Go over the listing below line by line and tally those containing "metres". Give only the tally.
****************************************
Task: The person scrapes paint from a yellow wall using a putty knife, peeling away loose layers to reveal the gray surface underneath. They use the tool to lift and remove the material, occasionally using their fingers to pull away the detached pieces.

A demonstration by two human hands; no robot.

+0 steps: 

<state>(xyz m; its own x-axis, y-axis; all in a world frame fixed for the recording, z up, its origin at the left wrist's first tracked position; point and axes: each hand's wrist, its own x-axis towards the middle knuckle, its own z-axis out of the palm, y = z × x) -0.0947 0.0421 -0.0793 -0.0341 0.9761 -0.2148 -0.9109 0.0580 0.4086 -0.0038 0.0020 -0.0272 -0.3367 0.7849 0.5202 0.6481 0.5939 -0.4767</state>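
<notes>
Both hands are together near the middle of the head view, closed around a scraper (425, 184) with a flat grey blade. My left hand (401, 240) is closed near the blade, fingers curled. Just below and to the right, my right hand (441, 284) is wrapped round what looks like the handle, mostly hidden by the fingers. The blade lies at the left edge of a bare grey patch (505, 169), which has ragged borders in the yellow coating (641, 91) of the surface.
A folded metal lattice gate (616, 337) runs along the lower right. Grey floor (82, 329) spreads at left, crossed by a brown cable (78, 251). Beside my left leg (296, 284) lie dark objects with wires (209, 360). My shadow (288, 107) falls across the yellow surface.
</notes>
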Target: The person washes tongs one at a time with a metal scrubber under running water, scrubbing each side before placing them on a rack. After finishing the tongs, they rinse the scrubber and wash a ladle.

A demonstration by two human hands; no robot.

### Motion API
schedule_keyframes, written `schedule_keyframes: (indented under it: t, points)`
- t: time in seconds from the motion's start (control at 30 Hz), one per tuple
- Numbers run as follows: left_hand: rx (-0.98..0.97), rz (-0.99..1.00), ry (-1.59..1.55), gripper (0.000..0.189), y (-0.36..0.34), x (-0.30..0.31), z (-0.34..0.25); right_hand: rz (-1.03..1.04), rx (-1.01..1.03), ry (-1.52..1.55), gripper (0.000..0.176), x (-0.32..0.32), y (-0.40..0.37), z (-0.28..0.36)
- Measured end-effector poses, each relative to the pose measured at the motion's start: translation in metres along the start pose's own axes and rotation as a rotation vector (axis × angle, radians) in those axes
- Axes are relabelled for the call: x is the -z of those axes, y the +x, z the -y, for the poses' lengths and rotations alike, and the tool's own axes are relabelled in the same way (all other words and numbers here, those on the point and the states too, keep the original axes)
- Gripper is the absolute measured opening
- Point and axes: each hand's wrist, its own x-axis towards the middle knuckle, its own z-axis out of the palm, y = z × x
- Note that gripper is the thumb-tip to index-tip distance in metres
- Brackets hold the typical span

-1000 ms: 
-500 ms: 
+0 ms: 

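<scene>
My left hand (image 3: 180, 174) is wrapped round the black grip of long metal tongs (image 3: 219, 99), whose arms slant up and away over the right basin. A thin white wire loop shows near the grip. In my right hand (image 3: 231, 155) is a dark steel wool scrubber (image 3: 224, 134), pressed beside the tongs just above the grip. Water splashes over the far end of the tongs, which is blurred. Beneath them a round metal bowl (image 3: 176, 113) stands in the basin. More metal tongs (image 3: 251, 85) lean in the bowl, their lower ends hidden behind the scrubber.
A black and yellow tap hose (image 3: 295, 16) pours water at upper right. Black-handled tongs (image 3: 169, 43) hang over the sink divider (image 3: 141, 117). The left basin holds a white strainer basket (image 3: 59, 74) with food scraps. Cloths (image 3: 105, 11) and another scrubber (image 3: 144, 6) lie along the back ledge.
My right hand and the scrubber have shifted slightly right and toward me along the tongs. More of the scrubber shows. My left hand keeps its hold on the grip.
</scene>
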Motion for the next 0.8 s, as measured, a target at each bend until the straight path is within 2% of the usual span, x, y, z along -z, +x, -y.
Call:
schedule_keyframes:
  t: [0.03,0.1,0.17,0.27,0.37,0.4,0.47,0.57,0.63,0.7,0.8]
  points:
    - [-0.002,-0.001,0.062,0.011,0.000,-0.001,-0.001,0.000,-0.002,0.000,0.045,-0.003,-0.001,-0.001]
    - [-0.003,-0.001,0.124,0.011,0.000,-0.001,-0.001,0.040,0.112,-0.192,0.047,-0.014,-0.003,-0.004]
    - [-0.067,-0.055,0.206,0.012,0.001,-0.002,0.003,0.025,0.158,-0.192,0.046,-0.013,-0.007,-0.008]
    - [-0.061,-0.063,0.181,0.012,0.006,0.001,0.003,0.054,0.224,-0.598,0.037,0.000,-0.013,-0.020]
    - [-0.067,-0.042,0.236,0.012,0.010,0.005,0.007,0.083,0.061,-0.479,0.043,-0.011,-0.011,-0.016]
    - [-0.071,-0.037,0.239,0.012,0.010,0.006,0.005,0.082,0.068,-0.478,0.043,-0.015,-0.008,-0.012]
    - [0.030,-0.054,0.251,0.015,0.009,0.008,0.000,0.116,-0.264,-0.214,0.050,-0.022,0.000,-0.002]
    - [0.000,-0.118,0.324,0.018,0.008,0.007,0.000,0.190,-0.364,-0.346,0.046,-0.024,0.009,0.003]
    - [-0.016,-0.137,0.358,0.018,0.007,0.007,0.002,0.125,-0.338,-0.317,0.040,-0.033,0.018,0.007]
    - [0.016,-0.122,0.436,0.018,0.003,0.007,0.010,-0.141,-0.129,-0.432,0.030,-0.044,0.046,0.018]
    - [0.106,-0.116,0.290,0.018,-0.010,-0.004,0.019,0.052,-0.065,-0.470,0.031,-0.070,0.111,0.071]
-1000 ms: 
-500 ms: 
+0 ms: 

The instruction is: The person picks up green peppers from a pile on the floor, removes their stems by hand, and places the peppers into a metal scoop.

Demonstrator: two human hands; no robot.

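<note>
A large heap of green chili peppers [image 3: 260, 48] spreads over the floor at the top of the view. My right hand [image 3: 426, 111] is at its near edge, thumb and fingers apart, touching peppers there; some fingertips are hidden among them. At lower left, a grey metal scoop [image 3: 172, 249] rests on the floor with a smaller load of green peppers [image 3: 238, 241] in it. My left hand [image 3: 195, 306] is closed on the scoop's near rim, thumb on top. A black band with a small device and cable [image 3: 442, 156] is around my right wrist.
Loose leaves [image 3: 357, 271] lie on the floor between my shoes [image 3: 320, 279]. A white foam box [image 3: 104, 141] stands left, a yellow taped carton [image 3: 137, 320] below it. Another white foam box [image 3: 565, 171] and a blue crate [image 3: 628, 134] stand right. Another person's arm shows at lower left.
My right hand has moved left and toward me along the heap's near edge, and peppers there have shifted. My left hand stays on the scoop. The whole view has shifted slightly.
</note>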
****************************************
ANSWER SPACE: 2